Limitations & Future Work

  1. Extremely Sparse Scenarios: Calibration weighting may become unstable when some treatment arms have extremely few or zero samples.
  2. One-off Fusion: The current implementation performs fusion only once; iterative, alternating fusion and weight estimation could enhance stability.
  3. Single Data Source: Does not consider multi-center/multi-source data integration or generalization to target populations.
  4. Lack of Uncertainty Quantification: Lacks confidence intervals or uncertainty estimation for the recommended policy.
  5. Continuous Treatments: The method is designed for discrete treatments; continuous or combinatorial treatments require different frameworks.
  • Ma et al. (2022, 2023): Proposed Fused Lasso for treatment fusion but without calibration weighting, which requires a correctly specified outcome model.
  • Zhou et al. (2023): CAIPWL + policy tree; Ours adds a pre-processing fusion step on top of this.

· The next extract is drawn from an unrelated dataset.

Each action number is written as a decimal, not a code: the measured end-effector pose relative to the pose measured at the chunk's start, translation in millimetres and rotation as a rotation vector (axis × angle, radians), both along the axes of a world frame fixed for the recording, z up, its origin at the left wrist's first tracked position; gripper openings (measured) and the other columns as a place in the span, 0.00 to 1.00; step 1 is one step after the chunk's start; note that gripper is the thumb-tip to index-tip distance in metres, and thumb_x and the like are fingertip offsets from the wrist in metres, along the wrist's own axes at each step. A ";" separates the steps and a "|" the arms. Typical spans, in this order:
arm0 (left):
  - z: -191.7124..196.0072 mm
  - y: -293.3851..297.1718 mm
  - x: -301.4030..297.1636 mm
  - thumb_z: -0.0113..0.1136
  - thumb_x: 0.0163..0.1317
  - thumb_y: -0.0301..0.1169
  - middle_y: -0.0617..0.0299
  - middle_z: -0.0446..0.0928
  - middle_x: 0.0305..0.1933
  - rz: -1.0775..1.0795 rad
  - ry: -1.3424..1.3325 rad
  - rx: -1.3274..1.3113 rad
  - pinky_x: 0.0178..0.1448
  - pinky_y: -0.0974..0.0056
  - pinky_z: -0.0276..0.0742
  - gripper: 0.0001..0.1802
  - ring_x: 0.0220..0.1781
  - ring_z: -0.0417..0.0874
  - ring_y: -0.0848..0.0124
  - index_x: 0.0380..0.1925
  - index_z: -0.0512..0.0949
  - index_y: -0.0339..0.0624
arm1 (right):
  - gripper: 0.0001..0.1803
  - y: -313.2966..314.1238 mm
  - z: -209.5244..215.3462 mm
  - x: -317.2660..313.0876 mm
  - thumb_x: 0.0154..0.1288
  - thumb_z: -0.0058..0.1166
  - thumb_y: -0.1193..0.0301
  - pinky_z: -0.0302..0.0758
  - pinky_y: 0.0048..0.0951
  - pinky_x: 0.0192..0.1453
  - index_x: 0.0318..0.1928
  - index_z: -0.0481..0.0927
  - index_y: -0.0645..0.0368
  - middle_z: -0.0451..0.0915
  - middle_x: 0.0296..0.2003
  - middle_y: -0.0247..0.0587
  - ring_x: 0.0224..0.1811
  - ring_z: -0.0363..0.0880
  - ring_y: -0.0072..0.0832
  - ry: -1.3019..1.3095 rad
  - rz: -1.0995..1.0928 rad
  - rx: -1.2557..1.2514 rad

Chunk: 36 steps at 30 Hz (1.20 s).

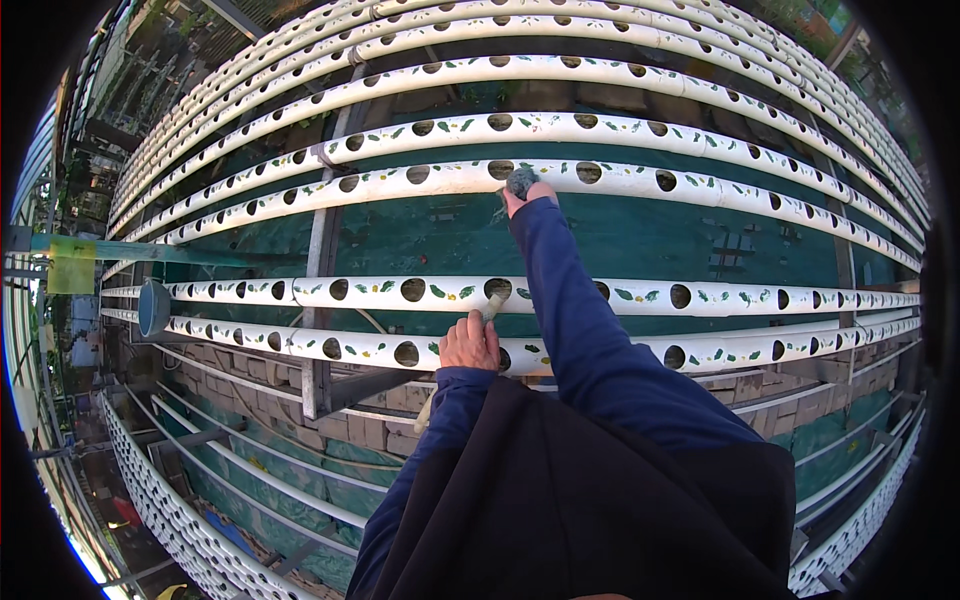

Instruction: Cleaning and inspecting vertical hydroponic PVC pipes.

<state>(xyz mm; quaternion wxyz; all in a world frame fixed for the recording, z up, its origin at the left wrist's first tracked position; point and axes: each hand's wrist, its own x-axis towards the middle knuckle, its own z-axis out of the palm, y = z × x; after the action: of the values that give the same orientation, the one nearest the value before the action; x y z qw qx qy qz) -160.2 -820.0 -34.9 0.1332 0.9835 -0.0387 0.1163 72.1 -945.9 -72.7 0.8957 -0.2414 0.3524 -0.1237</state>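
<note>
My left hand (469, 342) is closed around a pale, tube-like length (491, 306), probably a hose. One end reaches a round hole in a white pipe (550, 292), and another pale piece hangs below my wrist. Farther out, my right arm stretches across to the white pipe beyond (455, 181). My right hand (534, 194) is closed on a grey-blue, fuzzy wad (521, 180), like a scrubbing pad, beside one of that pipe's holes. Green leaf-like marks and small yellow spots dot the pipes. Part of the wad is hidden by my fingers.
More white holed pipes (560, 67) run in rows beyond. A grey metal support (322, 235) crosses beneath them. At the left hangs a blue-grey bucket (154, 307). Green sheeting (640, 235) lies under the pipes, and brick paving (367, 432) shows nearer me.
</note>
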 end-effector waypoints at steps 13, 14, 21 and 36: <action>3.9 -5.1 3.4 0.54 0.59 0.33 0.55 0.74 0.29 -0.033 0.009 -0.028 0.37 0.52 0.70 0.12 0.33 0.77 0.55 0.41 0.70 0.40 | 0.17 -85.6 1.8 14.6 0.53 0.51 0.75 0.68 0.36 0.50 0.44 0.82 0.48 0.73 0.43 0.36 0.49 0.69 0.38 -0.010 0.156 -2.179; 3.1 -5.7 1.7 0.54 0.59 0.33 0.55 0.74 0.29 -0.041 0.001 -0.042 0.37 0.52 0.70 0.12 0.33 0.77 0.55 0.41 0.70 0.40 | 0.17 -100.8 0.0 22.9 0.53 0.51 0.75 0.68 0.36 0.50 0.44 0.81 0.47 0.73 0.44 0.37 0.49 0.69 0.38 0.064 0.174 -2.197; -3.9 -0.7 -0.2 0.54 0.58 0.36 0.57 0.72 0.28 -0.015 -0.058 0.010 0.34 0.54 0.70 0.13 0.31 0.76 0.58 0.39 0.71 0.40 | 0.17 -174.9 -6.0 -24.0 0.59 0.49 0.74 0.71 0.38 0.49 0.47 0.79 0.38 0.71 0.45 0.44 0.51 0.69 0.42 0.170 0.138 -2.289; 1.8 -9.5 -3.1 0.52 0.59 0.32 0.49 0.76 0.33 0.005 0.001 -0.003 0.41 0.51 0.70 0.14 0.37 0.76 0.50 0.42 0.71 0.35 | 0.19 -224.9 -65.5 -25.2 0.62 0.44 0.77 0.78 0.46 0.43 0.55 0.67 0.52 0.69 0.52 0.47 0.48 0.74 0.39 0.319 -0.381 0.014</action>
<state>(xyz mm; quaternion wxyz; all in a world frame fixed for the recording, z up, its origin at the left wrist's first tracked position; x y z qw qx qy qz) -163.3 -829.6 -33.1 0.1346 0.9834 -0.0358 0.1161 46.9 -1170.8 -138.2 0.7910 -0.1806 0.5292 -0.2483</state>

  • Lee et al. (2023); Wu & Yang (2023): Foundations of calibration weighting methods.
  • Athey & Wager (2021): Theoretical framework for policy trees.

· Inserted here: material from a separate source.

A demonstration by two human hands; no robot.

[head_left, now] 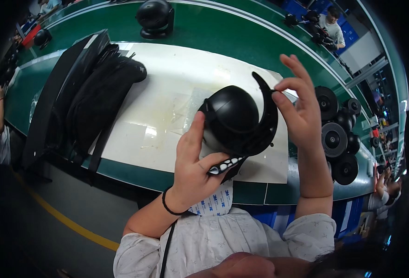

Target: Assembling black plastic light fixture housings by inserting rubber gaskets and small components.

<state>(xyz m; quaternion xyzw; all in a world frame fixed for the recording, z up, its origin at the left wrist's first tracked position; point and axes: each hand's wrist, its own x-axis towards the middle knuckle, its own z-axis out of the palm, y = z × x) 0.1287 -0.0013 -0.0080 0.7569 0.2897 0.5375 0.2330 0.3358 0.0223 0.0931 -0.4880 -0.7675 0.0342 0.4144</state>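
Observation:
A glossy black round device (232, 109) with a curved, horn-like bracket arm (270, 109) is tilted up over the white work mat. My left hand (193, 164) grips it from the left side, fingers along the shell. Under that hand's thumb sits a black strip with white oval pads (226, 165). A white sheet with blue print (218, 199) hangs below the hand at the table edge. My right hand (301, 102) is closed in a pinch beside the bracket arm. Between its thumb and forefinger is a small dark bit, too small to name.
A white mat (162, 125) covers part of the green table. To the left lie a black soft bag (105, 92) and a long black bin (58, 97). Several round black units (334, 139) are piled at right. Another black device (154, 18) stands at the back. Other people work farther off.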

  • Inspiration: The idea of double robustness can be generalized to other causal inference problems that require dimensionality reduction or grouping.

Rating

  • Novelty: ⭐⭐⭐⭐ — Doubly robust fusion is a novel combination with solid theoretical contributions.

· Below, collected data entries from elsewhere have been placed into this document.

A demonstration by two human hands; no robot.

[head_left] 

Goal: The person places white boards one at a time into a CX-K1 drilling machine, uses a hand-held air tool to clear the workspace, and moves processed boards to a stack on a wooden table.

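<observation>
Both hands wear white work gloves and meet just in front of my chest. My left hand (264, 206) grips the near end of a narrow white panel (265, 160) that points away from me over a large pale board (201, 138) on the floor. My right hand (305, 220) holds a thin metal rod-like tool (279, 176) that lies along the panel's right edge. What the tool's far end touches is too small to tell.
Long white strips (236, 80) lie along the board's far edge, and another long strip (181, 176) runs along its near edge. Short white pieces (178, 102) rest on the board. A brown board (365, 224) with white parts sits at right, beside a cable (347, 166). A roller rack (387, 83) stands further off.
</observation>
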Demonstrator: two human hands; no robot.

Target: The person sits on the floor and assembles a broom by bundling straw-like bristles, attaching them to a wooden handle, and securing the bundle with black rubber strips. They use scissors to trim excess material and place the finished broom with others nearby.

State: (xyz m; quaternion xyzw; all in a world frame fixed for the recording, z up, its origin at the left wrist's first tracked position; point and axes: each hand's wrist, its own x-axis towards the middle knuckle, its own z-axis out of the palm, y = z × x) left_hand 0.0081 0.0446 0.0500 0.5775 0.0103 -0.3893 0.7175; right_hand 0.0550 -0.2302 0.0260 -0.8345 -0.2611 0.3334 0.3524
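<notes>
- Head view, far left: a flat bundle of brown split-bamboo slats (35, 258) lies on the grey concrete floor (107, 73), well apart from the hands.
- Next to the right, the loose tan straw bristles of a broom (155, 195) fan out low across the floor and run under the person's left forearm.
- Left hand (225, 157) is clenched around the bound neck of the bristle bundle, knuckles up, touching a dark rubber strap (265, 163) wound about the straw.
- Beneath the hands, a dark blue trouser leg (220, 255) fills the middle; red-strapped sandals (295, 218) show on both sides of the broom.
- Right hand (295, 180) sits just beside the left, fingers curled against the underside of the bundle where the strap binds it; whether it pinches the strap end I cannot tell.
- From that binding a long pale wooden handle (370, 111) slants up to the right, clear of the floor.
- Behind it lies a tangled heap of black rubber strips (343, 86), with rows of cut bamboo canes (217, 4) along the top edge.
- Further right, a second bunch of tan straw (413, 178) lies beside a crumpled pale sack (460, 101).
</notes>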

  • Experimental Thoroughness: ⭐⭐⭐⭐ — Simulations + real medical data, but lacks more large-scale scenarios.
  • Writing Quality: ⭐⭐⭐⭐ — Clear theoretical presentation with a complete notation system.
  • Value: ⭐⭐⭐⭐ — Addresses practical pain points in precision medicine, offering a method that is both practical and theoretically grounded.